■ DATA SECTION:
--------

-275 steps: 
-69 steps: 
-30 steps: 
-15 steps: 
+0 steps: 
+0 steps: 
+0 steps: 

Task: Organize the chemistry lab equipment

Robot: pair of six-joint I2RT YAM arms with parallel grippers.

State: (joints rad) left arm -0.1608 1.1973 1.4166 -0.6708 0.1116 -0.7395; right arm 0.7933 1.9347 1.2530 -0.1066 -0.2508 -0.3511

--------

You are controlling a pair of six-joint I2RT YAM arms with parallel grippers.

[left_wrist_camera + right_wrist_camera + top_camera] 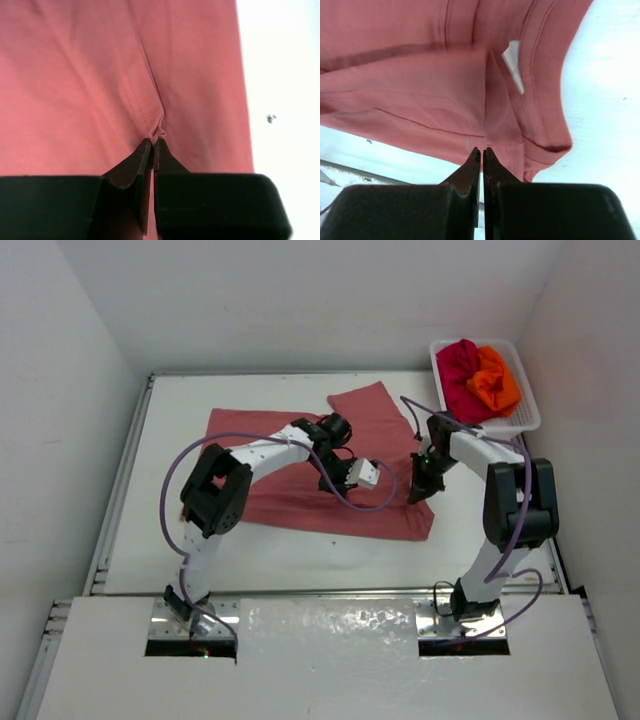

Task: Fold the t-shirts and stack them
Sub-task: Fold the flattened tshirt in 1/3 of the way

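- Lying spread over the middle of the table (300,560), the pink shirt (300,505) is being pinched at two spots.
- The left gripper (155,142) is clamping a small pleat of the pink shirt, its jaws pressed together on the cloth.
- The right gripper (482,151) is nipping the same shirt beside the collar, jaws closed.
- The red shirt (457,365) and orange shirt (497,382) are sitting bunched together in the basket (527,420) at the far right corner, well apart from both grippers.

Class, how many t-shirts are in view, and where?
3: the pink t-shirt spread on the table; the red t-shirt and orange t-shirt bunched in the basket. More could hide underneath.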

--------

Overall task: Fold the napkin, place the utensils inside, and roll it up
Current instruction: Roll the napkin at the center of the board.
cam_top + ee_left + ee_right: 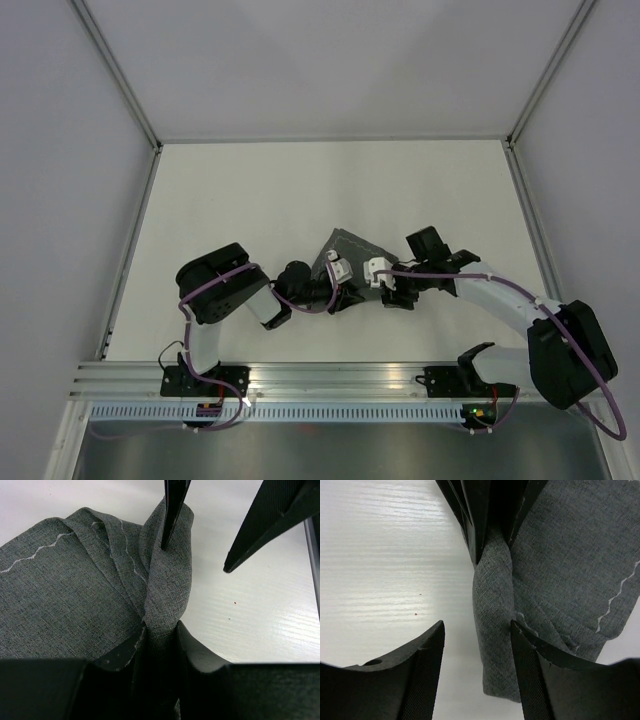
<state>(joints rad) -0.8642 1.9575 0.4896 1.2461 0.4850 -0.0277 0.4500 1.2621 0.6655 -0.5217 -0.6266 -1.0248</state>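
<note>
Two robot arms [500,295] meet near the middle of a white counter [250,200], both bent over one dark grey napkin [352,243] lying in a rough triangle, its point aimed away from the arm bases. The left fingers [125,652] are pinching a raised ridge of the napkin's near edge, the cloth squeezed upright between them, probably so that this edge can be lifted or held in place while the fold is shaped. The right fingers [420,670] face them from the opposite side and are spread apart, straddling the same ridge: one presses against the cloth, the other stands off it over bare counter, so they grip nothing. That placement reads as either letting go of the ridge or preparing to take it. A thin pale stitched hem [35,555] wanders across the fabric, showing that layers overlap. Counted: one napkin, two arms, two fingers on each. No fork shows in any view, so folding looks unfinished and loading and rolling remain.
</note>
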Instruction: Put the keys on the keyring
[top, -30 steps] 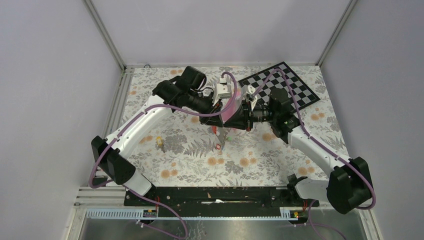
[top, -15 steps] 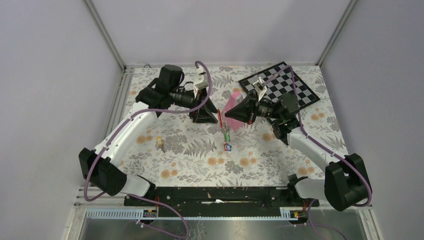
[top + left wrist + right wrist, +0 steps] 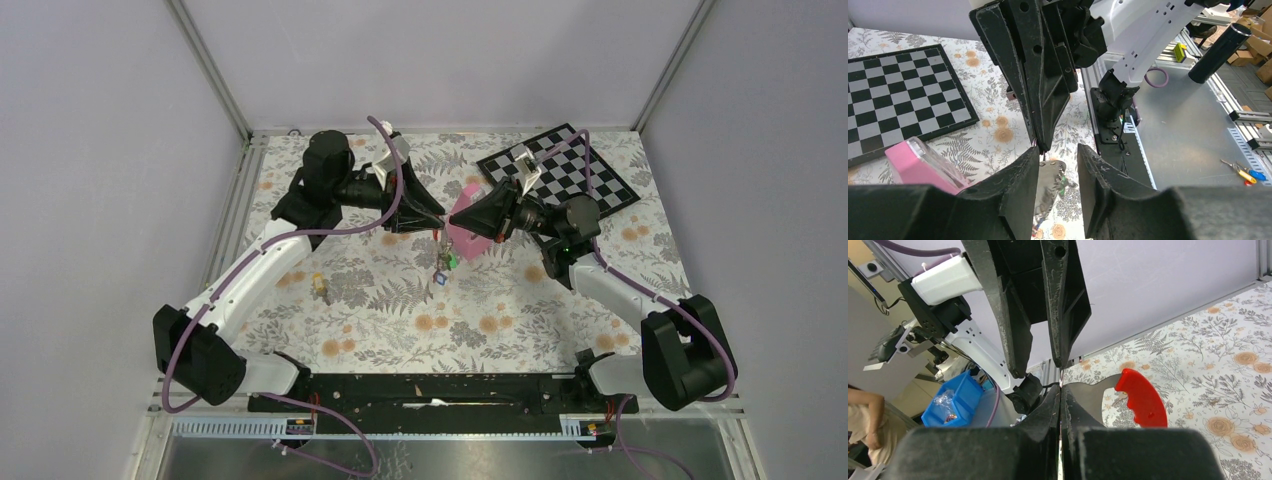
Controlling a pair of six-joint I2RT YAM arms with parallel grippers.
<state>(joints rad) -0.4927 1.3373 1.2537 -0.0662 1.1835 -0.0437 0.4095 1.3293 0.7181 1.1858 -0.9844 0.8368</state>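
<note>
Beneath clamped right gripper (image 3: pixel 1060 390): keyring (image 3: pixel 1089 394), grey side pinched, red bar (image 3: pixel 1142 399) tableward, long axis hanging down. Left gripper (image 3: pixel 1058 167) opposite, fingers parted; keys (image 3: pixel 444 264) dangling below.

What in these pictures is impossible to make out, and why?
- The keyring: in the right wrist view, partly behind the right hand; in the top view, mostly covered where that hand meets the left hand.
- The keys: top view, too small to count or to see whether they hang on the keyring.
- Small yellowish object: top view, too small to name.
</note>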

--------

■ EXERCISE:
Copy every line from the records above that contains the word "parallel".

■ WRITTEN ANSWER:
Robot: pair of six-joint I2RT YAM arms with parallel grippers.
You are controlling a pair of six-joint I2RT YAM arms with parallel grippers.
Controlling a pair of six-joint I2RT YAM arms with parallel grippers.

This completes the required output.